TASK DESCRIPTION: Give back every line of the material below exactly, but no images.

DATA:
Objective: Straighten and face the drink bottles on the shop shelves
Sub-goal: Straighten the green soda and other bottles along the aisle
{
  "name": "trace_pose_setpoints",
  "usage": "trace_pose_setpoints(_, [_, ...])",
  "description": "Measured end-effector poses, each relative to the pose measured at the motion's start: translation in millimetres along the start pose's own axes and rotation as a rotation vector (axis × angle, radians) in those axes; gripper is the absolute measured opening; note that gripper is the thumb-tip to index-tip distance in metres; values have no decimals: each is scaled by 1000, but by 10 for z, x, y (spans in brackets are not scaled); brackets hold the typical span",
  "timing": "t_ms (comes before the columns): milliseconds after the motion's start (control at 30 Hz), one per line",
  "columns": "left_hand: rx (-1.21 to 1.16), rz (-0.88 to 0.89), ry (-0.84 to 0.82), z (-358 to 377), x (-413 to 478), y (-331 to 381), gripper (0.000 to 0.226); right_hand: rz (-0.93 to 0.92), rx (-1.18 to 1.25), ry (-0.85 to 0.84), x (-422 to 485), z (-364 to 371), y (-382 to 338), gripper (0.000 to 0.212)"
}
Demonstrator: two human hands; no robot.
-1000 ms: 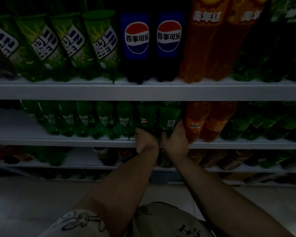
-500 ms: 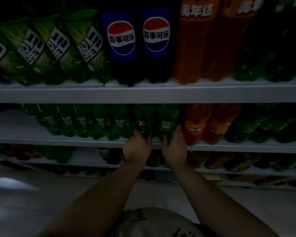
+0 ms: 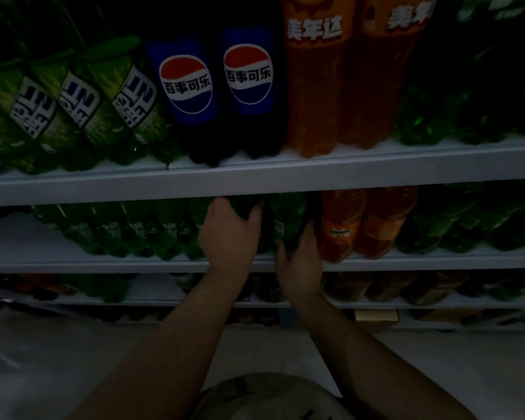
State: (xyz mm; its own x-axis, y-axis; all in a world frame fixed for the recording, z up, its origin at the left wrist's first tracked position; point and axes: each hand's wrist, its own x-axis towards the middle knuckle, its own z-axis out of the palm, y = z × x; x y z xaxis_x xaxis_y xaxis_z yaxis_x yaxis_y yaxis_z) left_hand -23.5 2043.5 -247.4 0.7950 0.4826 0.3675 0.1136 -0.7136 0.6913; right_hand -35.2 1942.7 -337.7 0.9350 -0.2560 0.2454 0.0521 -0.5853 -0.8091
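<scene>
A: Head cam, v. dim light. Where are the grips?

B: Both at centre frame, on the middle shelf [image 3: 103, 263]. Left grip [image 3: 228, 234] is wrapped over bottle A [image 3: 240, 204], a dark green one: fingers on its left side, thumb on its right. Most of A is hidden behind the hand.

A: Right one?

B: Right grip [image 3: 300, 262] sits lower, clamped round the base of bottle B [image 3: 288, 213]. B is also green, just right of A, w/ a small pale patch on its label. Thumb on B's left, fingers tucked btwn B and the orange bottle [image 3: 340, 225] beside it.

A: Is B upright?

B: Can't tell, too dark, and the shelf above cuts off its top.

A: Rest of that row?

B: Green bottle row [image 3: 140, 228] runs left of A, labels faint. A second orange one [image 3: 382, 219] is further right, then more green, blurred.

A: Upper shelf [image 3: 376, 174]?

B: Upper left of frame: green bottles w/ white labels [image 3: 82, 107], leaning in this wide view. Centre top: two Pepsi bottles [image 3: 188, 83], logos facing out. Right of them: two tall orange bottles [image 3: 315, 71], white characters forward.

A: Below?

B: Lower shelf [image 3: 437, 303] w/ dark bottles, unreadable. Pale floor [image 3: 58, 359], printed shirt [image 3: 270, 398] at bottom centre.
</scene>
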Motion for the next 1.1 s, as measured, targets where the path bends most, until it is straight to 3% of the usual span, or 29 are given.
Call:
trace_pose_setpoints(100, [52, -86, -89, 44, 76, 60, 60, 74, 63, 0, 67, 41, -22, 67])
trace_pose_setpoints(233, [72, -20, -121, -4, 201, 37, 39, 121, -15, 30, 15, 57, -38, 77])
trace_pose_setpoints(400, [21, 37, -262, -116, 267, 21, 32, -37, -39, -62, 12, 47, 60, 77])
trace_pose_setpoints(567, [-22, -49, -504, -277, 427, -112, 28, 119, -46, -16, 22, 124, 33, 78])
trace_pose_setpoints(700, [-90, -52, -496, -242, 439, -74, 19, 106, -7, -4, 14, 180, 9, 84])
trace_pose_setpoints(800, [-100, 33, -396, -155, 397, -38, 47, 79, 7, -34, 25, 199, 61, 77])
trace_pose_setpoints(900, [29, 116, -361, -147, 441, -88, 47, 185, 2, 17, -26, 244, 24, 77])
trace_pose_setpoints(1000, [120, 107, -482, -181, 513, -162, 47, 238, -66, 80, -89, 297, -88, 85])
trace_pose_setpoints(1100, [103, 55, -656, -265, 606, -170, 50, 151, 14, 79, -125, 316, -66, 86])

RESPONSE AREA:
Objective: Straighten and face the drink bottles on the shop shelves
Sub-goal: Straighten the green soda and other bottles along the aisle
{
  "name": "trace_pose_setpoints",
  "usage": "trace_pose_setpoints(_, [_, ...])",
  "description": "Measured end-effector poses, each relative to the pose measured at the motion's start: translation in millimetres along the start pose's own axes and rotation as a rotation vector (axis × angle, radians) in those axes; gripper is the absolute measured opening; note that gripper is the thumb-tip to index-tip distance in metres; values have no decimals: each is scaled by 1000, but by 10 for z, x, y (spans in brackets are not scaled); brackets hold the typical span",
  "timing": "t_ms (comes before the columns): milliseconds after the motion's start (control at 30 Hz), one per line",
  "columns": "left_hand: rx (-1.21 to 1.16), rz (-0.88 to 0.89), ry (-0.84 to 0.82), z (-358 to 377), x (-413 to 478), y (-331 to 381), gripper (0.000 to 0.226); right_hand: rz (-0.93 to 0.92), rx (-1.18 to 1.25), ry (-0.85 to 0.84), x (-422 to 485), z (-364 to 371), y (-382 to 338), gripper (0.000 to 0.212)"
}
Demonstrator: two human hands; no robot.
-1000 ms: 
-500 ms: 
+0 ms: 
State: (xyz mm; its own x-axis, y-axis; all in a world frame fixed for the recording, z up, its origin at the left wrist's first tracked position; point and axes: each hand's wrist, its own x-axis towards the middle knuckle, its own z-axis out of the palm, y = z × x; x y z xaxis_x xaxis_y xaxis_z yaxis_x yaxis_y yaxis_z) left_hand -23.5 2043.5 -247.4 0.7950 0.4826 0.3675 0.1136 -0.7136 0.6913; right_hand -35.2 1942.7 -337.7 0.9350 -0.2560 0.2454 0.0521 -0.5853 -0.8091
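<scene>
A: Head cam, v. dim light. Where are the grips?

B: Both at centre frame, on the middle shelf [image 3: 103, 263]. Left grip [image 3: 228, 234] is wrapped over bottle A [image 3: 240, 204], a dark green one: fingers on its left side, thumb on its right. Most of A is hidden behind the hand.

A: Right one?

B: Right grip [image 3: 300, 262] sits lower, clamped round the base of bottle B [image 3: 288, 213]. B is also green, just right of A, w/ a small pale patch on its label. Thumb on B's left, fingers tucked btwn B and the orange bottle [image 3: 340, 225] beside it.

A: Is B upright?

B: Can't tell, too dark, and the shelf above cuts off its top.

A: Rest of that row?

B: Green bottle row [image 3: 140, 228] runs left of A, labels faint. A second orange one [image 3: 382, 219] is further right, then more green, blurred.

A: Upper shelf [image 3: 376, 174]?

B: Upper left of frame: green bottles w/ white labels [image 3: 82, 107], leaning in this wide view. Centre top: two Pepsi bottles [image 3: 188, 83], logos facing out. Right of them: two tall orange bottles [image 3: 315, 71], white characters forward.

A: Below?

B: Lower shelf [image 3: 437, 303] w/ dark bottles, unreadable. Pale floor [image 3: 58, 359], printed shirt [image 3: 270, 398] at bottom centre.
</scene>
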Motion for the next 1.1 s, as measured, targets where the path bends most, until it is straight to 3% of the usual span, or 29 are given.
Call:
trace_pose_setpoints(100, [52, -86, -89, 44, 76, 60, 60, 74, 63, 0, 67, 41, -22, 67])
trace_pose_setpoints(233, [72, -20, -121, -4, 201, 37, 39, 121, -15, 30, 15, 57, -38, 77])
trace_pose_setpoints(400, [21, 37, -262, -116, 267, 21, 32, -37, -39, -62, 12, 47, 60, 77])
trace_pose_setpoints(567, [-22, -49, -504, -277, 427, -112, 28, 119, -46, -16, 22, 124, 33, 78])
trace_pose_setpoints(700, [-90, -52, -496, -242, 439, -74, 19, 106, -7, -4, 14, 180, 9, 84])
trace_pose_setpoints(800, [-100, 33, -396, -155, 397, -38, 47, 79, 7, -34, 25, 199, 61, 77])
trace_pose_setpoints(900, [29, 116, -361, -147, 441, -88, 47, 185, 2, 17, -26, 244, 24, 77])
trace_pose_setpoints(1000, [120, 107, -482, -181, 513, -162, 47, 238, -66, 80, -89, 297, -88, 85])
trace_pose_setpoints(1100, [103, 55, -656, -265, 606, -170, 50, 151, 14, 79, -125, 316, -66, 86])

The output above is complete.